Catherine aplicó de inmediato tácticas nemotécnicas para recordar el lugar: Cofradía de Porteros Reales de Cataluña. La referencia quedó memorizada de un modo indeleble en su cerebro.
—¿Te refieres al lugar donde estaba ubicada? —preguntó la bibliotecaria sin levantar la vista del papel—. ¿Sólo eso?
—Lo hubiésemos buscado en Internet, pero sé por experiencia que los parámetros no son útiles para hallar un dato como ése.
—¡Dichosos ordenadores! ¡Cualquier día nos llevarán a todos al paro! ¿Qué quieres saber? ¿Dónde estaba establecida la Cofradía de Porteros Reales que instauró Felipe II en Cataluña? ¿La dirección?

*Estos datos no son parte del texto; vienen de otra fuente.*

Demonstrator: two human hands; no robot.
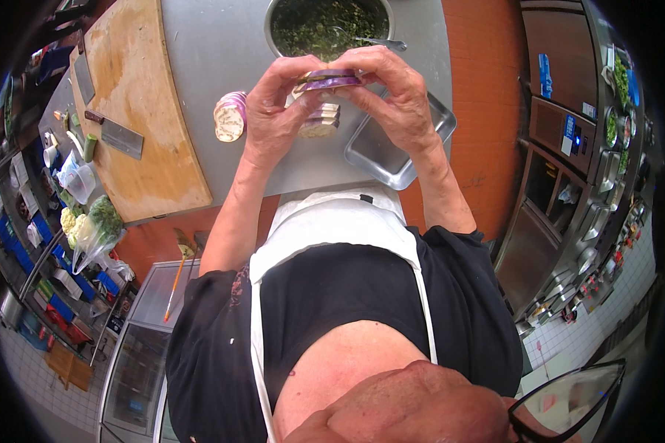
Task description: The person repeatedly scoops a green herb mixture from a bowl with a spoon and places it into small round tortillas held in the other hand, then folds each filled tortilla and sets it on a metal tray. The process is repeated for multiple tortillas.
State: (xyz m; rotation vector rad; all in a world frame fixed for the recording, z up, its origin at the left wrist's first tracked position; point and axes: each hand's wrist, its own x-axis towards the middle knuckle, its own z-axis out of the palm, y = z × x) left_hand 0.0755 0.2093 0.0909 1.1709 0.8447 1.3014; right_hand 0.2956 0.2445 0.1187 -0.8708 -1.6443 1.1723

La bibliotecaria continuaba sin levantar la cabeza detrás del mostrador.
—Así es —respondió, expectante, Grieg.
—Ese dato puedo dártelo sin necesidad de consultarlo en ningún libro.

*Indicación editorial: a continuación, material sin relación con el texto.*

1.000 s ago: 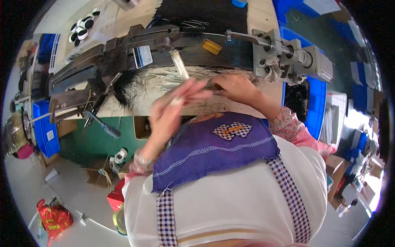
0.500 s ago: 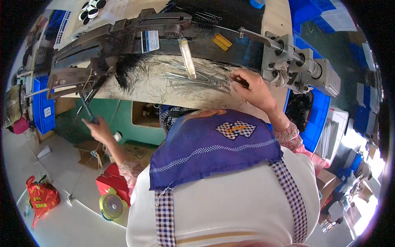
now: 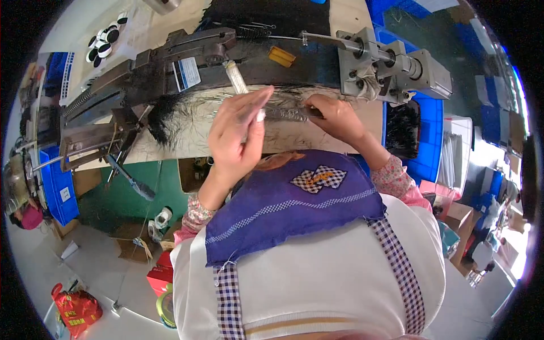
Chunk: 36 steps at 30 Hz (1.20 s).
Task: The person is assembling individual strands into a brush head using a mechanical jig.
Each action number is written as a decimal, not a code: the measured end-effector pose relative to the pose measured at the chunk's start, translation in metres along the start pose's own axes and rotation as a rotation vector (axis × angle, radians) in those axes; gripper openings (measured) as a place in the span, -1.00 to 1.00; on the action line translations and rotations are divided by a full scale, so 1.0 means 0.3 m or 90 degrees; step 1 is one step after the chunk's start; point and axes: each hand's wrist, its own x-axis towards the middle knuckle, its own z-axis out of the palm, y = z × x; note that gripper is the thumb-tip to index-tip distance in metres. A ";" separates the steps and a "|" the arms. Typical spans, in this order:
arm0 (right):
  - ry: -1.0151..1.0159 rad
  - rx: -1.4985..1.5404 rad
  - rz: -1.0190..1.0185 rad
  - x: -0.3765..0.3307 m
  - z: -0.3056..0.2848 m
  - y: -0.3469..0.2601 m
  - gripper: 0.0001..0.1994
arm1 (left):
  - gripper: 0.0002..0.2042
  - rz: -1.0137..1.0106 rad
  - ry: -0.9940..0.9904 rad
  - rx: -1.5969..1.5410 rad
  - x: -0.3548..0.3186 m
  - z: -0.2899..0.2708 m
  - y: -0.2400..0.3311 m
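My left hand (image 3: 233,136) is raised over the near edge of the bench, its fingers stretched out and held together, the thumb below them. I see nothing in it. Behind the fingers lies a pile of thin metal wires (image 3: 286,114) with twisted ends, partly covered by the hand. At the pile's right end my right hand (image 3: 338,120) is closed on a dark, narrow piece (image 3: 315,112), whose kind I cannot make out. Down to the left, a lever with a grey handle (image 3: 141,190) hangs from the machine (image 3: 122,76), untouched.
A motor-like metal unit (image 3: 391,65) stands on the bench at right. Loose black bristles (image 3: 161,119) litter the bench top. Near the back lie a yellow block (image 3: 281,56) and several white-and-black rolls (image 3: 103,42). Blue crates (image 3: 428,136) stand at right, a red bag (image 3: 79,311) on the floor.
My left hand has let go of the grey lever handle and moved up and right, over the wires. My right hand stays at the wire ends. The whole view has shifted slightly.
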 end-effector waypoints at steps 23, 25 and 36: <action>0.055 0.040 -0.037 0.032 -0.011 0.003 -0.76 | -0.75 -0.229 -0.017 -0.172 -0.031 0.020 -0.019; 0.063 0.024 -0.037 0.032 -0.061 -0.024 -0.78 | -0.75 -0.236 -0.017 -0.174 -0.019 0.003 -0.029; 0.093 -0.338 -0.309 0.128 -0.513 -0.380 -0.77 | -0.62 -0.165 -0.239 0.018 0.109 0.029 0.002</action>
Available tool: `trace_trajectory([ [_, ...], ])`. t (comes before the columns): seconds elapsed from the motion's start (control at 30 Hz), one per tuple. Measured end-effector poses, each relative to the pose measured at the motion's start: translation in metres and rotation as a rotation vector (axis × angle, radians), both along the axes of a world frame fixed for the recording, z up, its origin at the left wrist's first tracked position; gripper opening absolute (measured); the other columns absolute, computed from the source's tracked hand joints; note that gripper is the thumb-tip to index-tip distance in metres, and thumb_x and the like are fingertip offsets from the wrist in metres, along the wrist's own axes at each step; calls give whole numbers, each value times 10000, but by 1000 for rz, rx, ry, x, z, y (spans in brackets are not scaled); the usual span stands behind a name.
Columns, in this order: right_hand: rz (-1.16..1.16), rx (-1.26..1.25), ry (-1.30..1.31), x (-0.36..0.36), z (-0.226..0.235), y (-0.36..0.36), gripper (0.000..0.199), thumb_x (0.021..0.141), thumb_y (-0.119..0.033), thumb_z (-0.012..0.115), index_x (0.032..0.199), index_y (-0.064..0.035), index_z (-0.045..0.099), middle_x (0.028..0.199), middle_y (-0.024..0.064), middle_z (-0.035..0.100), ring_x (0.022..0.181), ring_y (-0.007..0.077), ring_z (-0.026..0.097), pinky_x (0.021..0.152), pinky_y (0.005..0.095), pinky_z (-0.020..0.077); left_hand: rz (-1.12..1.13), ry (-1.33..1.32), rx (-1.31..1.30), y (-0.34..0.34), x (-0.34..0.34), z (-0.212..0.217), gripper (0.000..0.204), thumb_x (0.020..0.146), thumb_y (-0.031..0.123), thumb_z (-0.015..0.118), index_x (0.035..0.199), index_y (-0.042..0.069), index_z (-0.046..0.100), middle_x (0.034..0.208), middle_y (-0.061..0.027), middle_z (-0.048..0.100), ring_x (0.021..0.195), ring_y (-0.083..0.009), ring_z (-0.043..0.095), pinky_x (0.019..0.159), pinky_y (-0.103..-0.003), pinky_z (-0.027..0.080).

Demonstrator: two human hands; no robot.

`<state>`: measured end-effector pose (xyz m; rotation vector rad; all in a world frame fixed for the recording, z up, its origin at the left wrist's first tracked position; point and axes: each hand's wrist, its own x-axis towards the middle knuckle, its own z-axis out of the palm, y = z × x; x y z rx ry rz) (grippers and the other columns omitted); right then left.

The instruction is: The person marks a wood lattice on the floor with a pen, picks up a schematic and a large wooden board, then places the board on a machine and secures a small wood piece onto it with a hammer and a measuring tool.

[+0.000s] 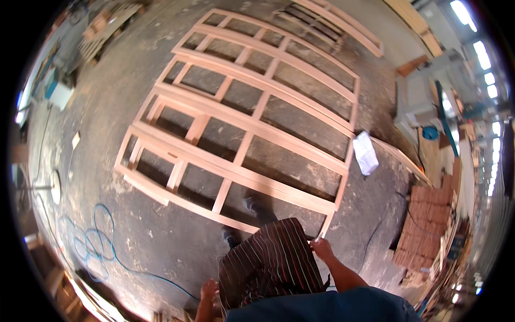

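A large pale wooden frame (241, 123) with several crossbars lies flat on the concrete floor in front of me. My right hand (322, 249) grips the frame's near right corner, fingers curled on the end of its side rail. My left hand (209, 290) hangs low beside my striped apron (271, 263), fingers apart, holding nothing. It is close to some wood pieces (171, 315) at the bottom edge. My shoes (250, 204) stand at the frame's near rail.
A blue hose (91, 241) coils on the floor at left. A white bag (366, 153) lies by the frame's right side. A black cable (378, 228) runs toward stacked wood blocks (429, 225). A grey machine (424, 102) stands at right; another frame (335, 24) lies beyond.
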<state>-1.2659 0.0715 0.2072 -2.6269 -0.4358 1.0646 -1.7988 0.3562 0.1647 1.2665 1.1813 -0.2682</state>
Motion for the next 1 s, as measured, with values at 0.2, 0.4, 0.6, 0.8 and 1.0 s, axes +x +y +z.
trace_trajectory([
  [0.2,-322,-250,22,-134,81,-124,341,820,-388,642,859,-57,716,794,164,719,728,308,709,706,408,560,467,241,-225,112,46,42,244,946,302,575,1111,122,587,862,-52,554,717,-237,645,612,-392,554],
  [0.4,-590,-374,2,-220,88,-178,322,805,-356,613,886,-65,726,834,171,724,816,302,721,803,397,567,353,415,-163,153,49,53,169,943,262,525,960,95,552,830,-70,513,684,-256,628,613,-438,559],
  [0.6,-486,-185,-74,-195,79,-158,200,837,-156,530,840,-90,719,933,167,698,902,358,679,794,478,550,201,475,-323,132,78,36,200,905,265,582,894,71,539,792,-84,525,710,-295,641,627,-499,552],
  [0.8,-571,4,-104,-187,2,-220,254,839,-312,666,898,-77,740,891,175,724,871,359,696,771,407,561,-1078,7,365,146,207,44,210,892,265,636,975,75,605,807,-41,567,715,-225,618,591,-393,512],
  [1.0,-794,14,-153,-91,15,-266,188,792,-240,714,871,-71,737,817,156,722,786,305,704,718,399,554,-349,190,-24,98,414,125,171,951,238,579,965,81,645,767,-20,548,686,-160,579,553,-290,469],
])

—¡Sería fantástico! —respondió Grieg.
—Llevo tantos años en esta santa casa que si no supiera eso…, me tendrían que enjuiciar —exageró la bibliotecaria de un modo ensimismado—. Estaba situada en lo que hoy es la capilla de San Cristóbal del Regomir.
Catherine lo memorizó de inmediato.
—Muchas gracias por la información —dijo Grieg—; de cualquier modo, tendría a bien consultar algún libro donde se reseñe la «Memoria de Obra» y se haga constar el nombre de los arquitectos que la reformaron… Ya sabe.
—Todo eso lo encontrarás en el libro
La capilla de San Cristóbal del Regomir,
de Josep Puiggari Llobet, editado en 1899 —resolvió la bibliotecaria sin mover una ceja—. Seguro que entre sus páginas encuentras lo que andas buscando.
Catherine seguía sin perder detalle de la conversación.
—¡Perfecto! —exclamó Grieg—. ¿Dígame en qué sección de la biblioteca puedo encontrarlo?
—Si hubieses venido hace unos días, te lo hubiese facilitado sin necesidad de salir del mostrador. Estaba ahí mismo. —La bibliotecaria señaló con el dedo hacia una estantería—. Yo misma lo deposité porque tuve que consultar un dato que me solicitaron desde la Facultad de Teología de Barcelona.
—Pero ¡la estantería está vacía! —afirmó, sorprendido, Grieg.
—¡Hay muchísimas estanterías vacías! Estamos en proceso de informatización de todos los archivos y de renovación de los viejos anaqueles: ya te digo que los dichosos ordenadores nos llevarán a todos al paro.
Catherine, aunque no lo aparentase, escuchaba la conversación en silencio y completamente concentrada, detrás de Grieg, que continuaba abriendo y cerrando las manos en un intento de ser persuasivo.